# 43 students dead in mexico



## SirRon (Nov 4, 2014)

I am watching Mexico news live on my tv now, they are showing how the students died

video re enactments and all 

very sad

my heart goes out to all the families 

do not know how to act if this happened to a child of mine

again very sad


----------



## GARYJ65 (Feb 9, 2013)

It is sad indeed, but there is more to that subject than what they let people know, in both sides, as usual

If something like that would happen to me, I wouldn't be asking for justice, hell would break loose and many would meet their creator


----------



## coondawg (May 1, 2014)

GARYJ65 said:


> It is sad indeed, but there is more to that subject than what they let people know, in both sides, as usual
> 
> If something like that would happen to me, I wouldn't be asking for justice, hell would break loose and many would meet their creator


Gary, sounds to me like you are from the South of the USA. That is an attitude us Southern boys have too. I saw a bumper sticker once that said "You mess with my Family, and I will mess with your Whole Body ! "


----------



## TundraGreen (Jul 15, 2010)

coondawg said:


> Gary, sounds to me like you are from the South of the USA. That is an attitude us Southern boys have too. I saw a bumper sticker once that said "You mess with my Family, and I will mess with your Whole Body ! "
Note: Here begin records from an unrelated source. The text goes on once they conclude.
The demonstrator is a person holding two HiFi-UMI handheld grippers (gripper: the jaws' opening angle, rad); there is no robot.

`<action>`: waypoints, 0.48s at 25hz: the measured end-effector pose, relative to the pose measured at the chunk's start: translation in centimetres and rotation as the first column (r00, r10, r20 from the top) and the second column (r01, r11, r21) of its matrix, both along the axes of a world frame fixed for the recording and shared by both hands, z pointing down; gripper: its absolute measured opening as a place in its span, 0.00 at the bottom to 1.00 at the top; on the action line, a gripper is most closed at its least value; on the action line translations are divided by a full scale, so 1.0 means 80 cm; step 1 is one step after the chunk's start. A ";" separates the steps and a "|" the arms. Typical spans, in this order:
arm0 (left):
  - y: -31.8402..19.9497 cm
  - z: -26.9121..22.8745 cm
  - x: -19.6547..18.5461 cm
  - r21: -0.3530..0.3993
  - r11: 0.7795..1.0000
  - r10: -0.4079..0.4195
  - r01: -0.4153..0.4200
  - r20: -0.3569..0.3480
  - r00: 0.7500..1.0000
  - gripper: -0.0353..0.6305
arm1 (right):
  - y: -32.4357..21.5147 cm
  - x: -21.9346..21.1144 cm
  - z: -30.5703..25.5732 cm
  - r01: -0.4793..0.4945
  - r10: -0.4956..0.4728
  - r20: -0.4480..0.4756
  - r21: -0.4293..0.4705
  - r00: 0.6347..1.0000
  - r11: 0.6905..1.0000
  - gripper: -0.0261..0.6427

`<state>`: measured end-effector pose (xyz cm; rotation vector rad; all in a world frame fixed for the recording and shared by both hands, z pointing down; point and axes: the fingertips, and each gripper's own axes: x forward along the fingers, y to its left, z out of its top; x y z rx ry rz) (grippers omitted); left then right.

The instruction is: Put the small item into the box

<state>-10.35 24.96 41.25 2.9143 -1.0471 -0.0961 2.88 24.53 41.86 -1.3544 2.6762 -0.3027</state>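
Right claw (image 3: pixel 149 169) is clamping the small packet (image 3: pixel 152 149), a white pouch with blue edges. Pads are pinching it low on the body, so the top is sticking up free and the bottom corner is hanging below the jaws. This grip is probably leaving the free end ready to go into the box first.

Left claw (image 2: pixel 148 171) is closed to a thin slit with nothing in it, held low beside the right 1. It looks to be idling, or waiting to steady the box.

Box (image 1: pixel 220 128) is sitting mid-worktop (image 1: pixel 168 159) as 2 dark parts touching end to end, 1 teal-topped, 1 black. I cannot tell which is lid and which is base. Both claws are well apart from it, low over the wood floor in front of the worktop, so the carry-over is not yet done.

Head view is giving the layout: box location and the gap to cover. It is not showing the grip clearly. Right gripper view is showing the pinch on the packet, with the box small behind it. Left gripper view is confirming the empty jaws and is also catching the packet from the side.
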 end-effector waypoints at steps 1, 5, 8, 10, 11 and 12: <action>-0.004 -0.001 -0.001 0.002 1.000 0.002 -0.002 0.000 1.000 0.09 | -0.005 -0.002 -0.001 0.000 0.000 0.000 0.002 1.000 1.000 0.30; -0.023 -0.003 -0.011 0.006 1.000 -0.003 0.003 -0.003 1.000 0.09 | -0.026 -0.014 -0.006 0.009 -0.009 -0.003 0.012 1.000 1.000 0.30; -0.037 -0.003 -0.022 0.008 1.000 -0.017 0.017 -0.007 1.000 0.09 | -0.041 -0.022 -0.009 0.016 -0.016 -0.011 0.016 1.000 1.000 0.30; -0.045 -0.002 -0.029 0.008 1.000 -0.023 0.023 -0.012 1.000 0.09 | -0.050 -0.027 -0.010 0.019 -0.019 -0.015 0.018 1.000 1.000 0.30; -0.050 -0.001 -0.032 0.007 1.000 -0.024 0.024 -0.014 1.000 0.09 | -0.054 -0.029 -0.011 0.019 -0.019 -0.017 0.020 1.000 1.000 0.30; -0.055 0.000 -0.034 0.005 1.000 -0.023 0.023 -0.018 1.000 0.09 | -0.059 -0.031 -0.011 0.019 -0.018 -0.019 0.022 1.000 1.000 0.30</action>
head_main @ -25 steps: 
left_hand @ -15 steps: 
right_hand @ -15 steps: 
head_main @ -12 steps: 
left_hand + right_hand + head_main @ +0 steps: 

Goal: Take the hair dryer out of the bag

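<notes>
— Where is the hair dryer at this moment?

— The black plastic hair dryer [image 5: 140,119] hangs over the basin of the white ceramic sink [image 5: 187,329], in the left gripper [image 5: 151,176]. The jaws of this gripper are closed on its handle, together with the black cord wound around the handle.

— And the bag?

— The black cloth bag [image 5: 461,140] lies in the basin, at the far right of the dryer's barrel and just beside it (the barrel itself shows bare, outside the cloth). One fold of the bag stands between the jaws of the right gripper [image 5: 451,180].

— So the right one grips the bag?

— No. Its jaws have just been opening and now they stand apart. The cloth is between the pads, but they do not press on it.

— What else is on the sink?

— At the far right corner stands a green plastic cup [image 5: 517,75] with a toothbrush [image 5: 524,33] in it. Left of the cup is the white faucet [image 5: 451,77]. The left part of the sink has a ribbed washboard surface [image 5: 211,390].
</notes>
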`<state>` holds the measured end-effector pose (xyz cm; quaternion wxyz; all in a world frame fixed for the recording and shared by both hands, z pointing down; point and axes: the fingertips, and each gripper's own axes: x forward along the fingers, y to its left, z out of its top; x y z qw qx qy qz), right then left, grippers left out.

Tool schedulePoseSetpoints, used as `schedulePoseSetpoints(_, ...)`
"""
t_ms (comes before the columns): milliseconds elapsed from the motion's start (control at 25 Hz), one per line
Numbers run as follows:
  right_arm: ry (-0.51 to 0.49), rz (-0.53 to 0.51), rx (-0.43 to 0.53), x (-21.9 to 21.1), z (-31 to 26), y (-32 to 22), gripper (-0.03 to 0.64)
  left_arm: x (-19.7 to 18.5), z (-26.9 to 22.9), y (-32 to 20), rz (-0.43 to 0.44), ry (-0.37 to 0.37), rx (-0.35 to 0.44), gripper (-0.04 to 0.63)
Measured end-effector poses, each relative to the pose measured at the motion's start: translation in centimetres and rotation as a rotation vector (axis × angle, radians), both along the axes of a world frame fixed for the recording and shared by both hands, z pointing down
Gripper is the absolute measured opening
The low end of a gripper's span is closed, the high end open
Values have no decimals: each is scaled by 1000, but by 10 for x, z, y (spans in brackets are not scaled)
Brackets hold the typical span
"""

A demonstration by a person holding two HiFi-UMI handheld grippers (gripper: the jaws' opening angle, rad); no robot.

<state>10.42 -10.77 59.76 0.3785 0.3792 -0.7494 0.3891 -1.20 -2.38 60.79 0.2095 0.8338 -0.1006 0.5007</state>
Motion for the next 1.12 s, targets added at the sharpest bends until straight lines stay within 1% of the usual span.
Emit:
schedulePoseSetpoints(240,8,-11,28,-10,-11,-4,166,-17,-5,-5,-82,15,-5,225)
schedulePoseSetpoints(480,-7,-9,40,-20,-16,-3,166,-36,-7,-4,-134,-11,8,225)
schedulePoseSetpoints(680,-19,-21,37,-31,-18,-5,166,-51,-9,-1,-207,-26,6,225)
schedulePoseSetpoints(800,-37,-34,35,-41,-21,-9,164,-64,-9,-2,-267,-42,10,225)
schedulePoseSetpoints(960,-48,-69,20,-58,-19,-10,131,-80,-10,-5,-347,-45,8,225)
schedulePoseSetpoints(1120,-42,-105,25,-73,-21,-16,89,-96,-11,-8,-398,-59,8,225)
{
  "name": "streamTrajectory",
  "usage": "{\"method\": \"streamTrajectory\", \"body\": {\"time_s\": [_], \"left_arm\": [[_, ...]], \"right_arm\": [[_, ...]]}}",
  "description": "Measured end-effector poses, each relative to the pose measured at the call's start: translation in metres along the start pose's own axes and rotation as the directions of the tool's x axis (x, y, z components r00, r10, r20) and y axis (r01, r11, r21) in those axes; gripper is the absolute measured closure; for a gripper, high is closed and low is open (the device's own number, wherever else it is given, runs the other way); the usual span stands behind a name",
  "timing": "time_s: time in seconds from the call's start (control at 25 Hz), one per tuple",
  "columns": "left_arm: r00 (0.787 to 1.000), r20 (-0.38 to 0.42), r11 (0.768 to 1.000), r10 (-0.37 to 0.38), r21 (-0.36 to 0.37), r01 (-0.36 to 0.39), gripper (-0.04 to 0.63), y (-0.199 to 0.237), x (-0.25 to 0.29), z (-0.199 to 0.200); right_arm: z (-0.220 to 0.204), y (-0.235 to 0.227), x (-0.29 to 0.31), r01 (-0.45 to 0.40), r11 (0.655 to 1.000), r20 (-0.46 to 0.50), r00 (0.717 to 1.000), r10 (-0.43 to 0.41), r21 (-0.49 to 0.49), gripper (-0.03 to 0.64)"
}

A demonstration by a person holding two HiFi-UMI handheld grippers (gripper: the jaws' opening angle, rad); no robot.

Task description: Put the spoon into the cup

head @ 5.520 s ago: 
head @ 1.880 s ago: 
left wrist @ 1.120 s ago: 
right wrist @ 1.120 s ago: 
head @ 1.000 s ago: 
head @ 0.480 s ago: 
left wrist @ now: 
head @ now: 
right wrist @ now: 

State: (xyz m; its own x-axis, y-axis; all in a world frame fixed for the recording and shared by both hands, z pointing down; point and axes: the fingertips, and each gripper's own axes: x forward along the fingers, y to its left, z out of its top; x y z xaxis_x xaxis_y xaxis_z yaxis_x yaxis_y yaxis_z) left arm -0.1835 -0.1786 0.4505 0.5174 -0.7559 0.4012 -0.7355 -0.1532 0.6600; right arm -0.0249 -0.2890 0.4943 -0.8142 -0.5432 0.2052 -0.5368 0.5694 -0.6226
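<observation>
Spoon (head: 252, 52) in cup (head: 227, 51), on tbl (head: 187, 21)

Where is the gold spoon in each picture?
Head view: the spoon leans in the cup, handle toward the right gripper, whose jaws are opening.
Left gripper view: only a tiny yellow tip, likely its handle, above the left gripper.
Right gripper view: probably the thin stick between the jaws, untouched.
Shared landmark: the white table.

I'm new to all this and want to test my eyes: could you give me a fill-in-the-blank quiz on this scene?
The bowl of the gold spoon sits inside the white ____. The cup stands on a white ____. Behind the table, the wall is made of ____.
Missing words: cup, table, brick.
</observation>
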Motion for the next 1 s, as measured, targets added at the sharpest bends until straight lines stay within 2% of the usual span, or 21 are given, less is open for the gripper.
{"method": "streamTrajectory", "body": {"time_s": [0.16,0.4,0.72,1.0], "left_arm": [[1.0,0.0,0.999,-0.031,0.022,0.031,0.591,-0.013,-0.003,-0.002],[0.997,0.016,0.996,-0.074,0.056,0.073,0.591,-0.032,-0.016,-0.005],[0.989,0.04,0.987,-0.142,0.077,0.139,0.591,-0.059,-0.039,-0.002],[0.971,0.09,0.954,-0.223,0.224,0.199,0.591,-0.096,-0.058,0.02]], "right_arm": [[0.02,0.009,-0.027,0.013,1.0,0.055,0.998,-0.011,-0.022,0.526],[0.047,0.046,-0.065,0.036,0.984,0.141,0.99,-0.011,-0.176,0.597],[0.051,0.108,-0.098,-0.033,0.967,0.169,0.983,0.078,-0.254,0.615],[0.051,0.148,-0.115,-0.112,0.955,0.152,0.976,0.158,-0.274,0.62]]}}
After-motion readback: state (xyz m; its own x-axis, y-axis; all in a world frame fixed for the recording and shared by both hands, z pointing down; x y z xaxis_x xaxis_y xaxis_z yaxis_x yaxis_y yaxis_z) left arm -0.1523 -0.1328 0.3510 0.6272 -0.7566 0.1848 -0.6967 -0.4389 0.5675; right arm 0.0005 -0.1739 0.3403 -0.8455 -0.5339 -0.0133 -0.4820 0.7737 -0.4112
Is that like the signs "Tu respetas mi cochera, yo respeto tu carro"? :smile:


----------



## GARYJ65 (Feb 9, 2013)

coondawg said:


> Gary, sounds to me like you are from the South of the USA. That is an attitude us Southern boys have too. I saw a bumper sticker once that said "You mess with my Family, and I will mess with your Whole Body ! "


You are very right, I'm from the south of the USA, in fact, from Mexico city. 
And the message should say: " You mess with my family and I will erase You and all your family from the face of the earth" 
I really believe in respect everyone and everyone's property and rights


----------